Xml shredding performance [Programming SQL]

Prev: Alter table
Next: SELECT SUBSTRING

From: Johnny Persson on 8 Mar 2010 04:37

Hi,

we are having some performance issues regarding xml shredding.

At this point we are extracting data from xmls from nearly 60 different
companies - and therefore 60 different xml structures. The total amount
of xml is about 350MB and we are trying to extract the data as fast as
possible.

Our current system extracts, transforms and loads the data in about five
minutes. We would however like to do this in about one minute to be pleased.

We use the "nodes/cross apply"-technique to shred the xmls into our
internal format.

This is how we shred the data.
------------------------------

1) Load xml into a temporary table (#XmlTable)
2) Set an xml index
3) Query (like below)

INSERT INTO #TransformedData
SELECT
T0.T.value('asasd', 'asdadd')
T1.T.value('asasd', 'asdadd')
FROM
#XmlTable
CROSS APPLY
data.nodes('asd') AS T0(T)
T0.T.nodes('level1') AS T1(T)

DROP #XmlTable

4) Pass the temporary table #TransformedData into the common/shared
transformation procedure

EXEC LookupData

-------------------------------

This is very I/O intensive and it makes the system slow. Are there any
other good ways to parse the xmls in the sql server? Should we perhaps
move the shredding outside the SQL environment into, for instance, a C#
method which bulk loads the data?

Regards,
Johnny

From: Uri Dimant on 8 Mar 2010 05:06

Johny

http://sqlblog.com/blogs/adam_machanic/archive/2010/01/12/t-sql-tuesday-002-is-it-xml-or-not.aspx

http://sqlcat.com/msdnmirror/archive/2010/03/01/performance-tips-of-using-xml-data-in-sql-server.aspx

"Johnny Persson" <a(a)a.a> wrote in message
news:%23Ht3vLqvKHA.1796(a)TK2MSFTNGP02.phx.gbl...
> Hi,
>
> we are having some performance issues regarding xml shredding.
>
> At this point we are extracting data from xmls from nearly 60 different
> companies - and therefore 60 different xml structures.

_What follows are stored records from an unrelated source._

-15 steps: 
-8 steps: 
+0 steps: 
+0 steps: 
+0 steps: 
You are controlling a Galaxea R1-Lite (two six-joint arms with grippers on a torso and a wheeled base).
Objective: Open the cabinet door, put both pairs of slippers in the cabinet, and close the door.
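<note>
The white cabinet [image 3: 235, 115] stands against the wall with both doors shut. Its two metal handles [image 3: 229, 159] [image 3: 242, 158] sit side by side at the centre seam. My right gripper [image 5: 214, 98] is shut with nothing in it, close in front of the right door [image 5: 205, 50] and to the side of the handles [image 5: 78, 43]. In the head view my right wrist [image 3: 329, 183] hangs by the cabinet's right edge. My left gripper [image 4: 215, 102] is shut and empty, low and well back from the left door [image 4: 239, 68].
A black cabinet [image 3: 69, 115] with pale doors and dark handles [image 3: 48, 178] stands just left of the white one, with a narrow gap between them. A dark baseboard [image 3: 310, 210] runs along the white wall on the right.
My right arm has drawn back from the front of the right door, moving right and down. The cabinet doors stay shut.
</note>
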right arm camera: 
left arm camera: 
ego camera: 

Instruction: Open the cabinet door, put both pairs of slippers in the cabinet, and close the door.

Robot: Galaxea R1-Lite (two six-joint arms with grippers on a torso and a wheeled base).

The total amount of
> xml is about 350MB and we are trying to extract the data as fast as
> possible.
>
> Our current system extracts, transforms and loads the data in about five
> minutes. We would however like to do this in about one minute to be
> pleased.
>
> We use the "nodes/cross apply"-technique to shred the xmls into our
> internal format.
>
> This is how we shred the data.
> ------------------------------
>
> 1) Load xml into a temporary table (#XmlTable)
> 2) Set an xml index
> 3) Query (like below)
>
> INSERT INTO #TransformedData
> SELECT
> T0.T.value('asasd', 'asdadd')
> T1.T.value('asasd', 'asdadd')
> FROM
> #XmlTable
> CROSS APPLY
> data.nodes('asd') AS T0(T)
> T0.T.nodes('level1') AS T1(T)
>
> DROP #XmlTable
>
> 4) Pass the temporary table #TransformedData into the common/shared
> transformation procedure
>
> EXEC LookupData
>
> -------------------------------
>
> This is very I/O intensive and it makes the system slow. Are there any
> other good ways to parse the xmls in the sql server? Should we perhaps
> move the shredding outside the SQL environment into, for instance, a C#
> method which bulk loads the data?
>
> Regards,
> Johnny

From: Stefan Hoffmann on 8 Mar 2010 05:08

hi Johnny,

On 08.03.2010 10:37, Johnny Persson wrote:
> This is very I/O intensive and it makes the system slow. Are there any
> other good ways to parse the xmls in the sql server? Should we perhaps
> move the shredding outside the SQL environment into, for instance, a C#
> method which bulk loads the data?
You may take a look at 'Performing Bulk Load of XML Data (SQLXML 4.0)':

http://technet.microsoft.com/en-us/library/ms171993.aspx

Depending on your files, I would at least set some simple C# samples to
compare performance. You may consider implementing it as CLR stored
procedure if it performs better.

http://technet.microsoft.com/en-us/library/ms131094%28SQL.90%29.aspx

mfG
--> stefan <--

From: Erland Sommarskog on 8 Mar 2010 06:34

Johnny Persson (a(a)a.a) writes:
> 1) Load xml into a temporary table (#XmlTable)
> 2) Set an xml index
> 3) Query (like below)
>
> INSERT INTO #TransformedData
> SELECT
> T0.T.value('asasd', 'asdadd')
> T1.T.value('asasd', 'asdadd')
> FROM
> #XmlTable
> CROSS APPLY
> data.nodes('asd') AS T0(T)
> T0.T.nodes('level1') AS T1(T)

Assuming these are top-level nodes, change this to

data.nodes('/asd') AS T0(T)
T0.T.nodes('/level1') AS T1(T)

There can be huge performance gain by using correct node addressing.
(Unfortunately, the syntax for the best addressing form can be quite
convuluted in some cases.)

--
Erland Sommarskog, SQL Server MVP, esquel(a)sommarskog.se

Books Online for SQL Server 2005 at
http://www.microsoft.com/technet/prodtechnol/sql/2005/downloads/books.mspx
Books Online for SQL Server 2000 at
http://www.microsoft.com/sql/prodinfo/previousversions/books.mspx

From: Johnny Persson on 8 Mar 2010 09:03

Thank you for your answer,

we use XML as column data type so the first article does not seem to
affect us. It is however interesting how the query optimizer work - or
not work :)

The second article had a really interesting part about typed/untyped
xmls. We have had no xml schema for any xml so I tried that..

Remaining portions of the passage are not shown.